__Exercise aim__. Which lines of the entries below run from the one holding "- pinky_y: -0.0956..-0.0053" to the one holding "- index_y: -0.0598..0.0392", inclusive? Set down exactly those lines and no others.

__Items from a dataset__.
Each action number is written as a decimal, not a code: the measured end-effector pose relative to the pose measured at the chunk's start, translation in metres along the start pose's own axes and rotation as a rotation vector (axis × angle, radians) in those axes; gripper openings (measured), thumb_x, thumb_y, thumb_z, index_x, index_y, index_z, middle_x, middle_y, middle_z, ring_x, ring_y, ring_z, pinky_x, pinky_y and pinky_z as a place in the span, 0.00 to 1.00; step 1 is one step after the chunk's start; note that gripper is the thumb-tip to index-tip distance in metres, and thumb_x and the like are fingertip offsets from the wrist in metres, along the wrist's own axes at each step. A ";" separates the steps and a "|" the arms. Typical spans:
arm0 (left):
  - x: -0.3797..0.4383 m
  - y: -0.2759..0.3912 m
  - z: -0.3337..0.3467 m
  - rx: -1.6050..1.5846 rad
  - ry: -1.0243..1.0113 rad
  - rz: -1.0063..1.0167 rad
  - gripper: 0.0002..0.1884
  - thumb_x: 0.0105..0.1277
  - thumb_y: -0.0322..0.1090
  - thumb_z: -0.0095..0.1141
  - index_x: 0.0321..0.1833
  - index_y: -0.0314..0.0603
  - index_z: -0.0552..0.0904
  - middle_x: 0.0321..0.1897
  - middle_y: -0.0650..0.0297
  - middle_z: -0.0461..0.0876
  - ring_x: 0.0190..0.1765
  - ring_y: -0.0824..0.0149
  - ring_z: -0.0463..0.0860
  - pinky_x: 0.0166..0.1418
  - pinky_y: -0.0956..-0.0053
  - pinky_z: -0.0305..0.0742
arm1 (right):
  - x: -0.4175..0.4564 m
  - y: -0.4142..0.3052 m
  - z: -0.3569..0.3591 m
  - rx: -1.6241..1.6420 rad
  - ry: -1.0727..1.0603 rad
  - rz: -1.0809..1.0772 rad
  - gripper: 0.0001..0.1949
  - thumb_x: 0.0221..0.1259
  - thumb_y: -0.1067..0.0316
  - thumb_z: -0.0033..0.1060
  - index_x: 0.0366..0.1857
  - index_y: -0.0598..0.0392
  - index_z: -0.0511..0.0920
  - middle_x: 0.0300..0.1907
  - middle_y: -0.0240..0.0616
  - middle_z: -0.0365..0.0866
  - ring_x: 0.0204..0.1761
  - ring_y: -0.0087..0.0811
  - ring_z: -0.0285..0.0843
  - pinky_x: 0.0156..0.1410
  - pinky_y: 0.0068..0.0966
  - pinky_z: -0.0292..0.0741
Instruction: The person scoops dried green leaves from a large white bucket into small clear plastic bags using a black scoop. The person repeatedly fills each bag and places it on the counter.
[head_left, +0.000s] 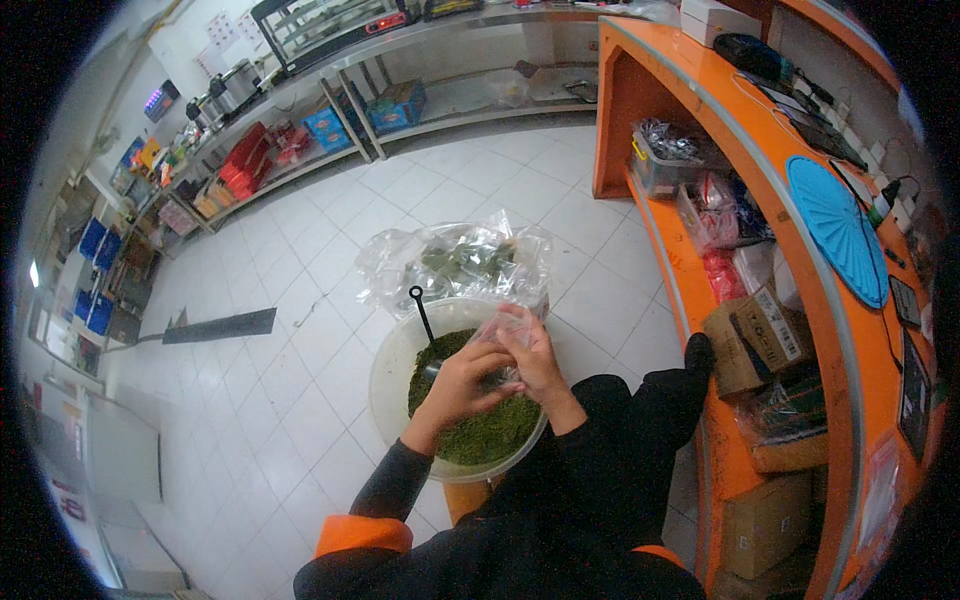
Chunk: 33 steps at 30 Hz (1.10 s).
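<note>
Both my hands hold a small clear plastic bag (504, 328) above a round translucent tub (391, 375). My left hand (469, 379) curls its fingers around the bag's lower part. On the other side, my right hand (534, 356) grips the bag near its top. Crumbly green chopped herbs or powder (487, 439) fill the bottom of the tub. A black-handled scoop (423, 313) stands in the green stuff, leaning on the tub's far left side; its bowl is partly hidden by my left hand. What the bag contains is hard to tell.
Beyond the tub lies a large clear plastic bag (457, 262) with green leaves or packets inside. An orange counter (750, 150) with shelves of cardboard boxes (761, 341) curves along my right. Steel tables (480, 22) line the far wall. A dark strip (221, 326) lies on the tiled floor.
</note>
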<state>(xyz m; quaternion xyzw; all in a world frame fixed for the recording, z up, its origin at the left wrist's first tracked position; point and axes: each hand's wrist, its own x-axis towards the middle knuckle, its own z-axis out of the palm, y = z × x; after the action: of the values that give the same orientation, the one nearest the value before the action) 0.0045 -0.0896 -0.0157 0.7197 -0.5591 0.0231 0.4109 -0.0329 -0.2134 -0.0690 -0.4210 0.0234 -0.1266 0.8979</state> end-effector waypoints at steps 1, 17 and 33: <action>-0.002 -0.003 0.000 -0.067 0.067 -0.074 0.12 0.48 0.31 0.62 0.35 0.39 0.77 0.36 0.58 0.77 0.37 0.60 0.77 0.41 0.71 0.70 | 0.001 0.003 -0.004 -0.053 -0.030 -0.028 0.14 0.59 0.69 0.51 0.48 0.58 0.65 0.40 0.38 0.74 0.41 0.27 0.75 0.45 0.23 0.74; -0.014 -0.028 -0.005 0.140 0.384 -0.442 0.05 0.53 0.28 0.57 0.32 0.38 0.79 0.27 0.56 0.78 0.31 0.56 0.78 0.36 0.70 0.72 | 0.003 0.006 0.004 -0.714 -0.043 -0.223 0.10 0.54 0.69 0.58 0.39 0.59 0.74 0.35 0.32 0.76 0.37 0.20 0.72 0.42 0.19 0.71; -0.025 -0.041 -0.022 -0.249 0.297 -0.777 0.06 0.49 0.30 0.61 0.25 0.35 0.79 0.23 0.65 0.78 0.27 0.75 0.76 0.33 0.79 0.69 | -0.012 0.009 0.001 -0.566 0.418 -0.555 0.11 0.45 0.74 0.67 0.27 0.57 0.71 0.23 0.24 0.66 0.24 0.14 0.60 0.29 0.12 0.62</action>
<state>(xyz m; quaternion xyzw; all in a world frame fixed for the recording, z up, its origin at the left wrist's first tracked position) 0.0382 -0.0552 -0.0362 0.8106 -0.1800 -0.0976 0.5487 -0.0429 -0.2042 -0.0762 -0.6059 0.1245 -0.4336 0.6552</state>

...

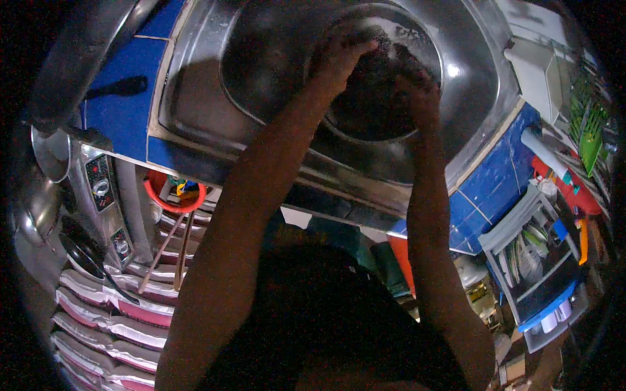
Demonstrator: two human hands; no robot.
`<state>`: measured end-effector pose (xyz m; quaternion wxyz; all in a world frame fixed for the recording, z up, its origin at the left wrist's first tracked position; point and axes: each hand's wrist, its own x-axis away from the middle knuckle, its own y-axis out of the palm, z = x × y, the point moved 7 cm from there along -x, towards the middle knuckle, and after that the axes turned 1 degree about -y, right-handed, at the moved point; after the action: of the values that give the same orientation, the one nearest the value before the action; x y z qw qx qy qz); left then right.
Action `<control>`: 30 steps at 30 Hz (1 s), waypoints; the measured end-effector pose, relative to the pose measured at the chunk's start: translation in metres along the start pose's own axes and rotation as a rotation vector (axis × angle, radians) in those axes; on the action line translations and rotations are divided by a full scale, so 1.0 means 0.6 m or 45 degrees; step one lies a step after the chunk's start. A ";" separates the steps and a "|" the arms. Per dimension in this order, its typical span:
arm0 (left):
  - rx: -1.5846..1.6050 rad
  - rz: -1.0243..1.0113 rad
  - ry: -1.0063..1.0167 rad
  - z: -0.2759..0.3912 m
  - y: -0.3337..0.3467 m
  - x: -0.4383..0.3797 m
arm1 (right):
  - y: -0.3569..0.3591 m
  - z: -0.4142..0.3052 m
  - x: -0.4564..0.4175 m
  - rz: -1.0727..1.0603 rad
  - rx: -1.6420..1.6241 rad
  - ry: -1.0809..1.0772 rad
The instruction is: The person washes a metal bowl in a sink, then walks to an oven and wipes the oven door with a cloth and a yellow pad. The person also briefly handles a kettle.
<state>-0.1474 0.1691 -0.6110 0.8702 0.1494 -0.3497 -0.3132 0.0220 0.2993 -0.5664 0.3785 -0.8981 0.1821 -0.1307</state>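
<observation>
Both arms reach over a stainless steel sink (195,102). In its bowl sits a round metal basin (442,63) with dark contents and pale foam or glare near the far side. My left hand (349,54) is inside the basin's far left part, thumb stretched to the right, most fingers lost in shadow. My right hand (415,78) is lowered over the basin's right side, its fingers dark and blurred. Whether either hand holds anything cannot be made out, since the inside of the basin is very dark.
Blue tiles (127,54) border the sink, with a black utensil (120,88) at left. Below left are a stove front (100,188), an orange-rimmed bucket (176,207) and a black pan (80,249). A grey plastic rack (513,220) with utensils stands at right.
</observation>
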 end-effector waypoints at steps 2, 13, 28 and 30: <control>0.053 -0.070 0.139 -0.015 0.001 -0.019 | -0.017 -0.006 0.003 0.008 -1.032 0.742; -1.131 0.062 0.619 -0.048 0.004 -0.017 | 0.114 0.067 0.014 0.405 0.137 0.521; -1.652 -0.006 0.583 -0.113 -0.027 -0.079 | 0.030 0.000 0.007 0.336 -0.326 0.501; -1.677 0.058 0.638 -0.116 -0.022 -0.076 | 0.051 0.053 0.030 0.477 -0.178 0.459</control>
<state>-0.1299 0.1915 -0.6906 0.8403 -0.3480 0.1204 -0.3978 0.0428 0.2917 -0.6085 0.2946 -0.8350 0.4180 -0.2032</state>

__Output for this exercise__.
  - pinky_y: -0.0956..-0.0053
  - pinky_z: -0.0305..0.0742
arm1 (right):
  - x: -0.4175..0.4564 m
  - y: -0.4142..0.3052 m
  - z: -0.3569..0.3591 m
  - rx: -1.6241..1.6420 rad
  - ry: -1.0727..1.0603 rad
  - rz: -1.0809..1.0772 rad
  - gripper: 0.0001..0.1949
  - thumb_x: 0.0221..0.1259
  - thumb_y: -0.1067..0.0316
  - thumb_z: -0.0033..0.1060
  - index_x: 0.0366..0.1857
  - index_y: -0.0598..0.0392

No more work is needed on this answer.